# Information shown:
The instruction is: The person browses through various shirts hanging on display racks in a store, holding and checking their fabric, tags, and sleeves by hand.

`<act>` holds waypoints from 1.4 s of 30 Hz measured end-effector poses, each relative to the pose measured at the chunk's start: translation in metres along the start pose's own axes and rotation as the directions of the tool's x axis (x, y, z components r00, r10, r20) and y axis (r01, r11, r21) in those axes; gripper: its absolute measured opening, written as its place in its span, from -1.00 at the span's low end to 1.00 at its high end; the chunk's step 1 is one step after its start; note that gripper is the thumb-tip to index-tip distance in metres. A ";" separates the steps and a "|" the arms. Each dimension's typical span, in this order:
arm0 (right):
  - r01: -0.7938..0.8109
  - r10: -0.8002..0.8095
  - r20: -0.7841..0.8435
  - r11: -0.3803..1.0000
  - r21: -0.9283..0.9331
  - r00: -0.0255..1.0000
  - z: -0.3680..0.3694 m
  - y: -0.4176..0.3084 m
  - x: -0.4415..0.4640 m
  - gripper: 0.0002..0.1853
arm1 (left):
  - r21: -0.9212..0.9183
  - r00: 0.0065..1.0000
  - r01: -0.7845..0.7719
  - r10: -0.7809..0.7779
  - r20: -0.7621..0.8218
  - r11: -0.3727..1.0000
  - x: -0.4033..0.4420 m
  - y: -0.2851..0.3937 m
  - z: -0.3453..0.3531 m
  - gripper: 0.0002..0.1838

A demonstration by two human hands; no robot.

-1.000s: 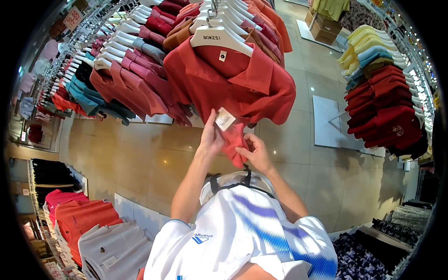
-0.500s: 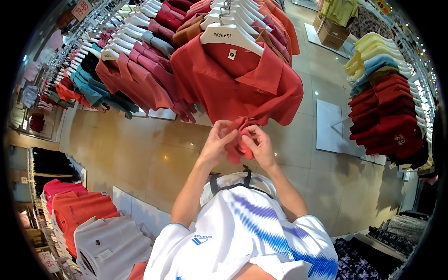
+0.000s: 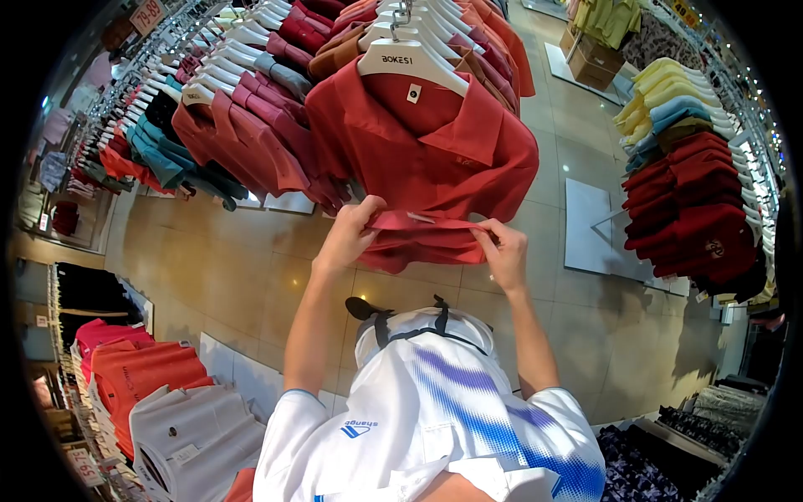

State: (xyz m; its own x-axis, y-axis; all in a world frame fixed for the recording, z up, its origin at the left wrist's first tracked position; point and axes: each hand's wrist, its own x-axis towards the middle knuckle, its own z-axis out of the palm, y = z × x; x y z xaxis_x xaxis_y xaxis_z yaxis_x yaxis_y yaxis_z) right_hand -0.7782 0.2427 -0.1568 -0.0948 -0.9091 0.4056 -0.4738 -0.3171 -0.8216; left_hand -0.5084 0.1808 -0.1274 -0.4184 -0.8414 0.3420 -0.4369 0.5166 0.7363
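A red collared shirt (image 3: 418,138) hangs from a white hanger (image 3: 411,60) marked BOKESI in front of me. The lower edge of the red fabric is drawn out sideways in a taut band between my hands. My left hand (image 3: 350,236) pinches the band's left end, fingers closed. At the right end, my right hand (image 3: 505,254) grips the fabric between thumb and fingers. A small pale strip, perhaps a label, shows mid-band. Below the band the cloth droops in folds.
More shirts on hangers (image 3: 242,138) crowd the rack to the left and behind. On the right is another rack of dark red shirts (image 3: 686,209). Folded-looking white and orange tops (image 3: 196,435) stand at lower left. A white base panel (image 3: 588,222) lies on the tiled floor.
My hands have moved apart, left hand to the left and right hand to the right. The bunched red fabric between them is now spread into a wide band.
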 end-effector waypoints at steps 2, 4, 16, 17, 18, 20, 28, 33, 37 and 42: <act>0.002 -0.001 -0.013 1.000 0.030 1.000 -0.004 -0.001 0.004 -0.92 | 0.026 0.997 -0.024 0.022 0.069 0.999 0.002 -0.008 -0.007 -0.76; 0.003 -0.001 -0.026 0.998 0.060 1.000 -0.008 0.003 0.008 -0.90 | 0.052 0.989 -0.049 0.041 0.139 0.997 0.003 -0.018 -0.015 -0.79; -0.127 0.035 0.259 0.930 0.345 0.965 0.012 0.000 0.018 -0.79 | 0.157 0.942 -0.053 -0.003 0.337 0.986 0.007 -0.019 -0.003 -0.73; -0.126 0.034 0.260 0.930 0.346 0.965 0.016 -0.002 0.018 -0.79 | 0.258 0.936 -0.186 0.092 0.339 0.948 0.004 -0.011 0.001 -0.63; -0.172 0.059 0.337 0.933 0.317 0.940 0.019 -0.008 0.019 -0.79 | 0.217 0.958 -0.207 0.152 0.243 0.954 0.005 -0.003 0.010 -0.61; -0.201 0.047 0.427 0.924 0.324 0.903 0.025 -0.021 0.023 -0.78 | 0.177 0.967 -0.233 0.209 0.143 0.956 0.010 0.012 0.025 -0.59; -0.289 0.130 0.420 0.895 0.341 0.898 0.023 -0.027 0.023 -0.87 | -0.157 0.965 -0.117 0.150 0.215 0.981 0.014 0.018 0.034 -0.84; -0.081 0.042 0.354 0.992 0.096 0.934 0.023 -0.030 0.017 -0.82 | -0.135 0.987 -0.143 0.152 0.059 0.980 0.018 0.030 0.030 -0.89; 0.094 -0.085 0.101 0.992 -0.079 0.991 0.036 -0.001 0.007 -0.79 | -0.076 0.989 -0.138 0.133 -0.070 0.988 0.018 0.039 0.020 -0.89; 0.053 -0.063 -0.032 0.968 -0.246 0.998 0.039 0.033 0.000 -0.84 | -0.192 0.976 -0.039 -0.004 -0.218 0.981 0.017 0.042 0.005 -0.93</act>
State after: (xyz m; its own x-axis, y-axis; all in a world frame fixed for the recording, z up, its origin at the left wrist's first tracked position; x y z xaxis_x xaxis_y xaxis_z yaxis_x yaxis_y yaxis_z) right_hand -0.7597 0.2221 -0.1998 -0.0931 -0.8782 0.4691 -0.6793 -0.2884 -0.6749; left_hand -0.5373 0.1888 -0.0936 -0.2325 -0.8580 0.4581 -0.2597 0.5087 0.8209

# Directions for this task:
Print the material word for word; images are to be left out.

# Finished task:
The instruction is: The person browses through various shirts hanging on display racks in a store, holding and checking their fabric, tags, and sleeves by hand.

`<act>` holds waypoints from 1.4 s of 30 Hz measured end-effector poses, each relative to the pose measured at the chunk's start: translation in metres along the start pose's own axes and rotation as the directions of the tool's x axis (x, y, z components r00, r10, r20) and y axis (r01, r11, r21) in those axes; gripper: its absolute measured opening, written as its place in its span, from -1.00 at the span's low end to 1.00 at its high end; the chunk's step 1 is one step after its start; note that gripper is the thumb-tip to index-tip distance in metres. A ";" separates the steps and a "|" the arms. Each dimension's typical span, in this order:
arm0 (right):
  - r01: -0.7938..0.8109
  - r10: -0.8002..0.8095
  - r20: -0.7841..0.8435
  - r11: -0.3803..1.0000
  - r21: -0.9283..0.9331
  - r00: -0.0255..1.0000
  - z: -0.3680..0.3694 m
  - y: -0.4176..0.3084 m
  - x: -0.4415..0.4640 m
  - gripper: 0.0002..0.1853
arm1 (left):
  - r21: -0.9212..0.9183
  - r00: 0.0065..1.0000
  - r01: -0.7845..0.7719
  - r10: -0.7809..0.7779
  - r20: -0.7621..0.8218
  - r11: -0.3727..1.0000
  - x: -0.4033..0.4420 m
  - y: -0.2851..0.3937 m
  - z: -0.3453..0.3531 m
  - gripper: 0.0002..0.1838

A demonstration by two human hands; no robot.

-1.000s: 
-0.500s: 
+0.000s: 

State: (xyz m; its own x-axis, y-axis; all in a world frame fixed for the recording, z up, its origin at the left wrist's first tracked position; point and axes: each hand's wrist, its own x-axis towards the middle knuckle, its own z-axis out of the palm, y = z × x; x y z xaxis_x xaxis_y xaxis_z yaxis_x yaxis_y yaxis_z) right_hand -0.7782 0.2427 -0.1568 -0.0948 -0.9091 0.4056 -0.4738 -0.3171 -0.8216; left_hand -0.5084 0.1808 -0.1274 -0.4184 -0.8414 0.3420 -0.4369 0.5166 0.7363
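A red collared shirt (image 3: 418,138) hangs from a white hanger (image 3: 411,60) marked BOKESI in front of me. The lower edge of the red fabric is drawn out sideways in a taut band between my hands. My left hand (image 3: 350,236) pinches the band's left end, fingers closed. At the right end, my right hand (image 3: 505,254) grips the fabric between thumb and fingers. A small pale strip, perhaps a label, shows mid-band. Below the band the cloth droops in folds.
More shirts on hangers (image 3: 242,138) crowd the rack to the left and behind. On the right is another rack of dark red shirts (image 3: 686,209). Folded-looking white and orange tops (image 3: 196,435) stand at lower left. A white base panel (image 3: 588,222) lies on the tiled floor.
My hands have moved apart, left hand to the left and right hand to the right. The bunched red fabric between them is now spread into a wide band.
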 end-effector waypoints at steps 2, 4, 16, 17, 18, 20, 28, 33, 37 and 42: <act>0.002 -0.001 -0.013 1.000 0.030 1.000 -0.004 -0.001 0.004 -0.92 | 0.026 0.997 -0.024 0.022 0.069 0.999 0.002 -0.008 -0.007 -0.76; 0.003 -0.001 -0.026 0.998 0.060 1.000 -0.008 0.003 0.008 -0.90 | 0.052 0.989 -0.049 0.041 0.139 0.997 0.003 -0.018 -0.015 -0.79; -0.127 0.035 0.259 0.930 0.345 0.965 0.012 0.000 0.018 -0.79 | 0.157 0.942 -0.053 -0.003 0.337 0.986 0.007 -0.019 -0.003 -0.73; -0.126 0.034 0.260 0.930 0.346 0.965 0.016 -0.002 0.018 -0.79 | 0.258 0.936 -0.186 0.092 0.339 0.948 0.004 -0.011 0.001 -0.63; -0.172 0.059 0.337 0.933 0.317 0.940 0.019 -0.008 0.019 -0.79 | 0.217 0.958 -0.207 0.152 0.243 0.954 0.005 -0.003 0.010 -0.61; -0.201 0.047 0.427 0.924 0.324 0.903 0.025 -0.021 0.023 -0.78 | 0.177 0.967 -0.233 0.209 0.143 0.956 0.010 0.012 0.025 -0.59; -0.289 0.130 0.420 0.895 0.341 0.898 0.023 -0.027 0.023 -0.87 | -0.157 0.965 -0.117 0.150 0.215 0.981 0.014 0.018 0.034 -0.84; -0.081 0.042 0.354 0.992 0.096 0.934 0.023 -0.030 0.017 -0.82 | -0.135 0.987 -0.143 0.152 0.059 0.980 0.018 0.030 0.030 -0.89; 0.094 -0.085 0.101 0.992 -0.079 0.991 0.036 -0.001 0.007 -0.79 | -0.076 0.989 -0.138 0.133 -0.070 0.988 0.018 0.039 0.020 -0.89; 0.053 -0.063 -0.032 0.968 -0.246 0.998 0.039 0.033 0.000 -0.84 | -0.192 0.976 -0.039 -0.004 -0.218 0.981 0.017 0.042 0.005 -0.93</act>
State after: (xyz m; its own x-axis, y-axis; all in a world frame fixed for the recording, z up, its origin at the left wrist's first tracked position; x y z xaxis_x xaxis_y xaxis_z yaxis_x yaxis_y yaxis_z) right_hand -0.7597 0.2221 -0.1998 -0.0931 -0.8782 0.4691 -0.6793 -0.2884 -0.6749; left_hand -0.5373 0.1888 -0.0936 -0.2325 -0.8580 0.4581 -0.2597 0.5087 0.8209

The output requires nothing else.